Four expert witnesses Bayer is seeking to admit hail from Missouri universities, and some legal experts said the company is trying to clinch its first favorable Roundup verdict by emphasizing its reputation as a major local employer.
Bayer on Tuesday announced it would create an additional 500 “high-paying” jobs in the St. Louis area. The Bayer unit that makes the glyphosate-based herbicide, the former Monsanto Co, was founded in St. Louis in 1901. Monsanto employed 5,400 full-time employees in the St. Louis area as of May 2018, according to company statements.

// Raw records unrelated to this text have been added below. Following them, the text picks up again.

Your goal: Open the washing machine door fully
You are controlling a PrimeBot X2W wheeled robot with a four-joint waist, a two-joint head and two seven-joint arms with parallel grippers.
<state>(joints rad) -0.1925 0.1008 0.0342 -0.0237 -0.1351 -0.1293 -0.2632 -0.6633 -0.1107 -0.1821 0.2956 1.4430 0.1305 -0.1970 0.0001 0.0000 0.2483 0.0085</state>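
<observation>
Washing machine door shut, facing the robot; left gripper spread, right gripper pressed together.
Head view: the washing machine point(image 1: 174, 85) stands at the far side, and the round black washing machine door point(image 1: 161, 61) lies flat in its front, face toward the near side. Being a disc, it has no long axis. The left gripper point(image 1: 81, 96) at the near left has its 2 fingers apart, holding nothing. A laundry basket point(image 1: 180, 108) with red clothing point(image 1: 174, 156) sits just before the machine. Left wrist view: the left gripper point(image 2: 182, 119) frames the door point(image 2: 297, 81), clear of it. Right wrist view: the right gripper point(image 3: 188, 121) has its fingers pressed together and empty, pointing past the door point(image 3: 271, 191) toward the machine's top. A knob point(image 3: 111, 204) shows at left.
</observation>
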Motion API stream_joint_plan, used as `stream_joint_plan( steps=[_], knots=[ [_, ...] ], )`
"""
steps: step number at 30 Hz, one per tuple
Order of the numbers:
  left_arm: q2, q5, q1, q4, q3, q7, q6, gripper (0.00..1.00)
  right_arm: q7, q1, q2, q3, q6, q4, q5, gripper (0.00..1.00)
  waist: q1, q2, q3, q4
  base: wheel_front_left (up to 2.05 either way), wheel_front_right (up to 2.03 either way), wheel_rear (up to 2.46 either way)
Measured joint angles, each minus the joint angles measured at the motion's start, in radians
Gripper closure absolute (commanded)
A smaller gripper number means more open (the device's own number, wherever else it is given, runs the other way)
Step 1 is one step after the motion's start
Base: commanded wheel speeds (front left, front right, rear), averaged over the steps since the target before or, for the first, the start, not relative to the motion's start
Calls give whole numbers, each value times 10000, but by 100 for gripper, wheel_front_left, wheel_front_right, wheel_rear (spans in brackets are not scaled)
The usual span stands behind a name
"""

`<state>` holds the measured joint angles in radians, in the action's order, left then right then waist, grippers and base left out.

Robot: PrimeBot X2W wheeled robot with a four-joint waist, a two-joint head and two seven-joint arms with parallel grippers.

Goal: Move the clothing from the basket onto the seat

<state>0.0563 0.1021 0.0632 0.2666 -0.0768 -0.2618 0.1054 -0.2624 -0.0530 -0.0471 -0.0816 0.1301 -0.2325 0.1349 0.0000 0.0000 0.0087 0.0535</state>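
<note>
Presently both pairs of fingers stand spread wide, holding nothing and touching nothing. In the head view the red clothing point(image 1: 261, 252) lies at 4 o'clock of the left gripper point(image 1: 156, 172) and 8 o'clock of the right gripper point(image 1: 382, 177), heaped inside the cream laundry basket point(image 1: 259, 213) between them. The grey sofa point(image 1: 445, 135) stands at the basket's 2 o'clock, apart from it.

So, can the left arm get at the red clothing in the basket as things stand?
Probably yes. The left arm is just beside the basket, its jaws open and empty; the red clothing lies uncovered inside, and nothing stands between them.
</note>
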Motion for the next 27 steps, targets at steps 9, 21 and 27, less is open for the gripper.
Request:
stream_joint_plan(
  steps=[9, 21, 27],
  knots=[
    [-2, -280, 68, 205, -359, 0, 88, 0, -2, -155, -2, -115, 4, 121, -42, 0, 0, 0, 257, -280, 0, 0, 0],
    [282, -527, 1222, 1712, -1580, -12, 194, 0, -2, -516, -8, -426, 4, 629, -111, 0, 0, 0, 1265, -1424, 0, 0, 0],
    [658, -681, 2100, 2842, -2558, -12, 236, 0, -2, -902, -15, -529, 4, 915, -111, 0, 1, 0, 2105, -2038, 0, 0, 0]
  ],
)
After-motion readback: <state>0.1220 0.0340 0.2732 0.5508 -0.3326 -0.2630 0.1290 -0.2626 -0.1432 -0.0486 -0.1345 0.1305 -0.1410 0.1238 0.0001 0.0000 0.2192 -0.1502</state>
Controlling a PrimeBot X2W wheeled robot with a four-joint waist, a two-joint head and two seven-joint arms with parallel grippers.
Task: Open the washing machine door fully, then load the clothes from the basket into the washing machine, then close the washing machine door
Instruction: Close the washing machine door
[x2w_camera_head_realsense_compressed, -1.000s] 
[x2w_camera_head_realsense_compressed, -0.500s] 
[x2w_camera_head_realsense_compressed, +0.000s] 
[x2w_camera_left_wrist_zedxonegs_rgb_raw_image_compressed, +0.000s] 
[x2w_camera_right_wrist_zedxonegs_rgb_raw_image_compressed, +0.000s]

The trial in St. Louis County Circuit Court, expected to begin on Aug. 19, was brought by Illinois resident Sharlean Gordon, who says she was diagnosed with non-Hodgkin’s lymphoma after using Roundup for around 14 years at her home. It is the fourth trial over Roundup and the first one outside of California, where three juries hit Bayer with verdicts as large as $2 billion. Bayer is appealing those verdicts.
Bayer denies glyphosate or Roundup cause cancer, saying decades of studies have shown glyphosate to be safe. The company said it looked forward to presenting the scientific evidence to juries. It said the experts in the upcoming St. Louis trial are at the top of their field and were selected for their expertise, not their Missouri ties.